MATERIAL PROVIDED |
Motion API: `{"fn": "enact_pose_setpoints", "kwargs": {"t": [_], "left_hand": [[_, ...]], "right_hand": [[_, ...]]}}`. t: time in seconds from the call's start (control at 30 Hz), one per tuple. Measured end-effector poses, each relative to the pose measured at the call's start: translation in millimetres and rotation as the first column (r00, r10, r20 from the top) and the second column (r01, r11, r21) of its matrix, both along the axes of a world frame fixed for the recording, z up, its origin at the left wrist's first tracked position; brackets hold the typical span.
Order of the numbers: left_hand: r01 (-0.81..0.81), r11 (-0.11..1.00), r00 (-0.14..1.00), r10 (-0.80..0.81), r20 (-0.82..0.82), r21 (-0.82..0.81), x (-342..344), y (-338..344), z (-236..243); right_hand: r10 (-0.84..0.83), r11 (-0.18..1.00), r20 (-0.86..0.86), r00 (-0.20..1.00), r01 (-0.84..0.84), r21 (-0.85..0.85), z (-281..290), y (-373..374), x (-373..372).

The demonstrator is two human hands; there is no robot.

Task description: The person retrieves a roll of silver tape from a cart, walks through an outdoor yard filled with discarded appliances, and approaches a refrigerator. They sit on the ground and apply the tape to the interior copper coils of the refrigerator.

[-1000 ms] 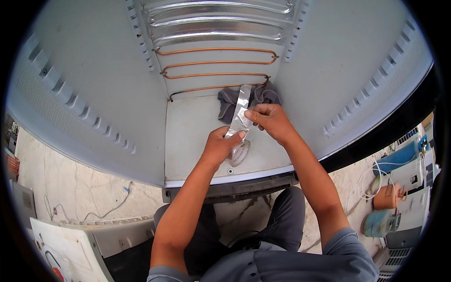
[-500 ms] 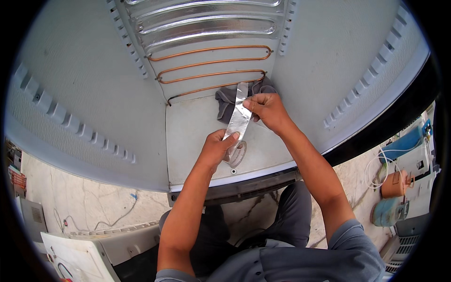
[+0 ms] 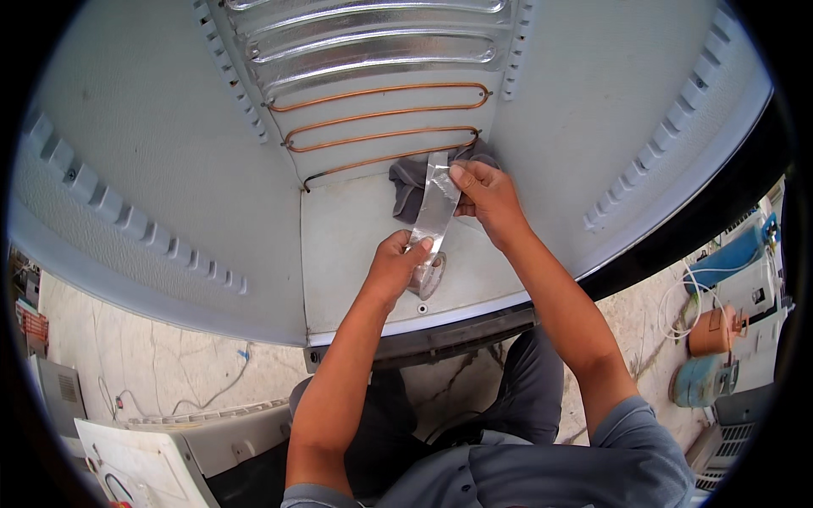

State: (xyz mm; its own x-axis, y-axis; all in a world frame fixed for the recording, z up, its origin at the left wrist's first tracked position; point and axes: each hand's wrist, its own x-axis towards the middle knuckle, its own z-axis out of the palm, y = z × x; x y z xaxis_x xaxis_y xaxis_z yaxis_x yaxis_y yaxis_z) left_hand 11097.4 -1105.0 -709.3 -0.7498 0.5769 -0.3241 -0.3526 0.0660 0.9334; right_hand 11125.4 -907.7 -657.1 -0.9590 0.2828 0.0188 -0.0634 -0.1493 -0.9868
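A strip of silver foil tape (image 3: pixel 435 206) stretches between my two hands, above the white floor of an opened refrigerator cabinet (image 3: pixel 347 245). My left hand (image 3: pixel 396 264) pinches its lower part, with the tape roll (image 3: pixel 431 278) hanging just below the fingers. Higher up, my right hand (image 3: pixel 484 193) grips the strip's right edge between thumb and fingers, close to its free end. Behind the strip lies a crumpled grey cloth (image 3: pixel 408 188). Bare copper tubing (image 3: pixel 381 113) runs in bends across the back wall, beneath foil-covered coils (image 3: pixel 373 52).
Ribbed shelf rails line both cabinet walls (image 3: pixel 152 169). A dark front sill (image 3: pixel 423 340) crosses before my knees. On the marble floor at right stand an orange gas cylinder (image 3: pixel 710 330), a teal one (image 3: pixel 696 383) and a coiled white hose. A white panel (image 3: pixel 140 461) lies at lower left.
My right hand has shifted slightly, its thumb now higher on the strip's edge. The strip has turned a little and looks flatter. My left hand has barely moved.
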Motion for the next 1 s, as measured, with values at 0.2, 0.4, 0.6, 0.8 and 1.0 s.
{"fn": "enact_pose_setpoints", "kwargs": {"t": [0.2,0.4,0.6,0.8,1.0], "left_hand": [[0.009,0.998,0.983,0.002,-0.182,0.061,-5.1,6.3,-12.0],[0.083,0.988,0.992,-0.069,-0.106,0.133,0.7,2.3,8.2],[0.115,0.987,0.991,-0.107,-0.08,0.111,-2.8,-3.9,5.3],[0.127,0.985,0.992,-0.125,-0.026,0.119,-4.6,-6.3,13.7],[0.157,0.976,0.988,-0.155,-0.021,0.15,-8.9,-13.9,14.5]], "right_hand": [[0.006,0.992,0.063,0.998,-0.014,0.126,-39.2,-18.5,15.7],[0.021,0.976,-0.023,1.0,-0.015,0.219,-17.5,-17.8,1.5],[-0.003,0.973,-0.084,0.997,0.022,0.228,39.2,-14.6,-9.0],[-0.045,0.93,-0.151,0.988,0.097,0.354,98.9,-0.9,-23.5],[-0.062,0.925,-0.303,0.951,0.169,0.34,136.8,12.9,-36.8]]}}
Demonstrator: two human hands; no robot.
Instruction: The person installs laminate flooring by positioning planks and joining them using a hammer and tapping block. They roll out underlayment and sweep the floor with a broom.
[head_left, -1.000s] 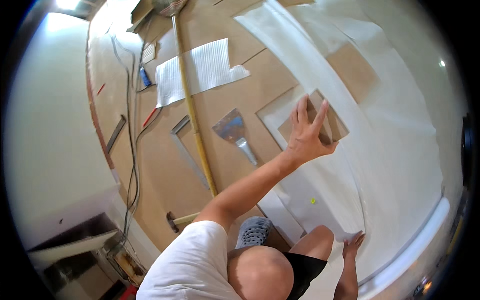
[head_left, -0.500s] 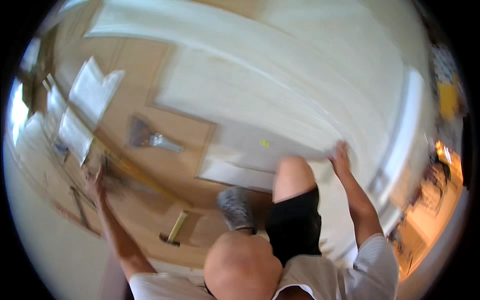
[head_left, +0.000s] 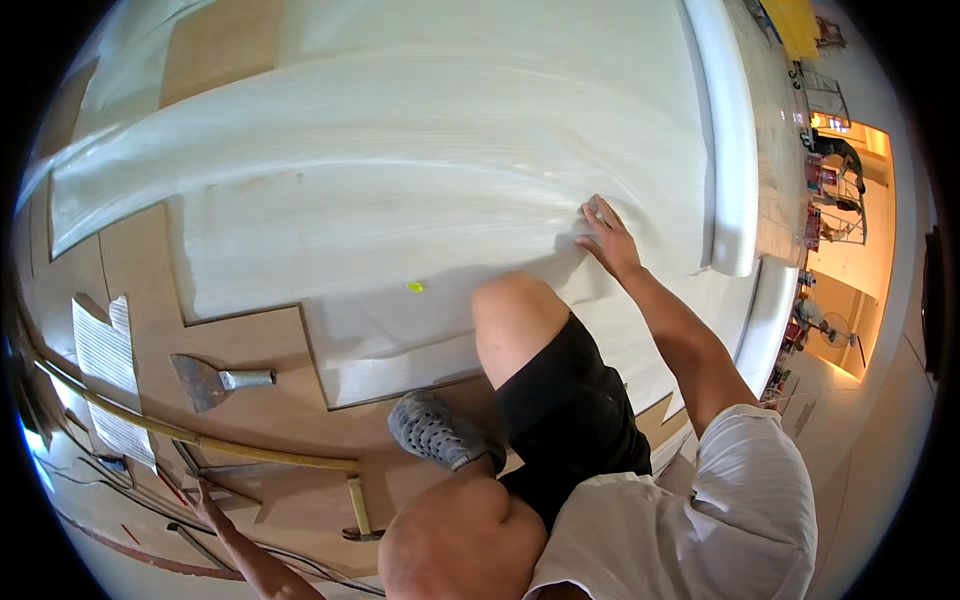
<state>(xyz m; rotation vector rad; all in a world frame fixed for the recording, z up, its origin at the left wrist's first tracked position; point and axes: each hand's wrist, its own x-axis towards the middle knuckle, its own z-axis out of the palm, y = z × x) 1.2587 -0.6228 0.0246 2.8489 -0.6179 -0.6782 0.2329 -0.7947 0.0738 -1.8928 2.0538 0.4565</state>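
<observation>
Scrap (head_left: 103, 345), ribbed white, far left on brown board, pole (head_left: 280, 450) lying across it
Red stick (head_left: 172, 488) just left of the left hand, slanted
Left hand (head_left: 208, 508): a second ago was up over the sheet, half a second ago blurred by the scrap, now low left at the square; fingers small and partly hidden, can't tell if pinching or just touching
Square (head_left: 235, 470): metal, on the board just below the pole; short leg points up-left, long axis roughly left-right, blade reaching right
Scraper (head_left: 222, 381): above the pole on board, blade left, handle pointing right
Hammer (head_left: 358, 505): head at bottom, handle up toward the pole's right end
Sheet (head_left: 390, 230): white, over the board, middle to upper frame; whole view has swung round since a second ago, so its long fold, steep then, now runs left-right, curving down toward the right hand; yellow bit (head_left: 415, 287) on it
Shoe (head_left: 430, 430): grey, below the sheet's edge
Right hand (head_left: 609, 240): on the sheet then and now, fingers slightly spread, laid on the surface
Roll (head_left: 735, 150): white, right of the hand, long axis up-down
</observation>
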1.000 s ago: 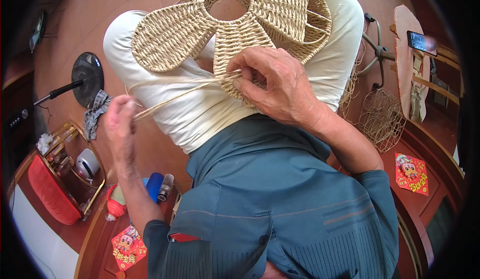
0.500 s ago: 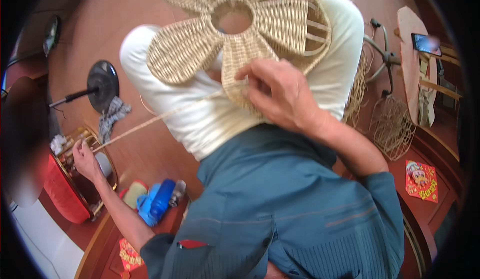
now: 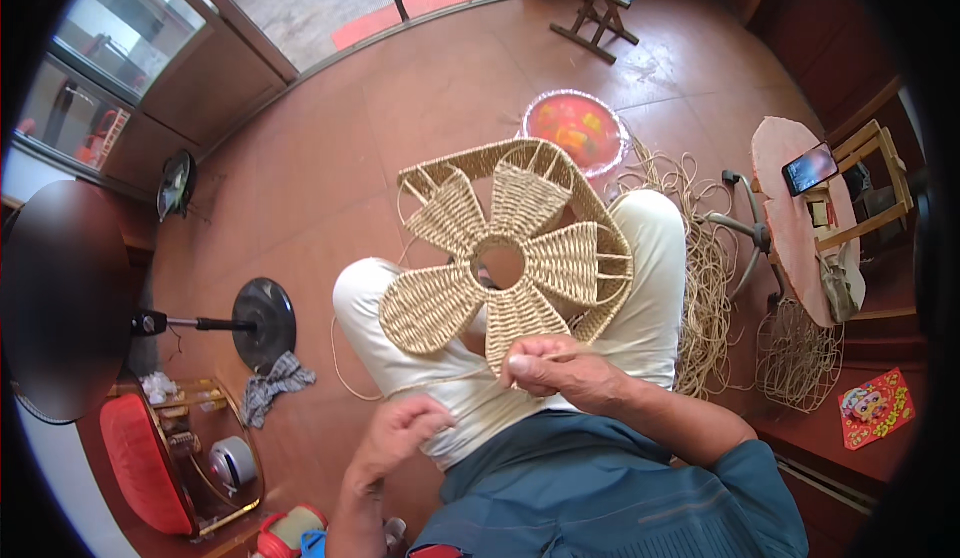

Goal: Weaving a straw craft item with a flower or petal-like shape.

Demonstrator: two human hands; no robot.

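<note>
A flower-shaped piece woven from tan straw cord (image 3: 430,303) lies over my knees, with a round hole in its middle and a woven band curving around its far and right side. My right hand (image 3: 565,373) is closed in a pinch at the tip of the nearest petal, and a short bit of cord shows at its fingers. My left hand (image 3: 400,433) hangs over my left thigh with fingers curled together; what they hold, if anything, is hidden. Close above it, a slack straw cord (image 3: 440,383) runs across my trousers toward the petal and loops off to the left.
A heap of loose cord (image 3: 705,308) lies by my right leg. Ahead stands a round red tray (image 3: 575,133); farther off is a folding stool (image 3: 603,3). A fan base (image 3: 264,320) and grey cloth (image 3: 275,388) are at left, a pink-topped table (image 3: 790,218) with a phone (image 3: 810,168) at right.
My left hand has come in from the far left toward my lap, and the taut cord has gone slack. My right hand now pinches at the petal's tip. The view has tilted up.
</note>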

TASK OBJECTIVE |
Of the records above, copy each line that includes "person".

TASK RESULT |
Task description: The person retrieves a roll of silver tape from a cart, walks through an outdoor yard filled with discarded appliances, and approaches a refrigerator. They sit on the ground and apply the tape to the interior copper coils of the refrigerator.
Instruction: The person installs laminate flooring by positioning planks and joining them using a hammer and tapping block. They roll out underlayment and sweep the floor with a broom.

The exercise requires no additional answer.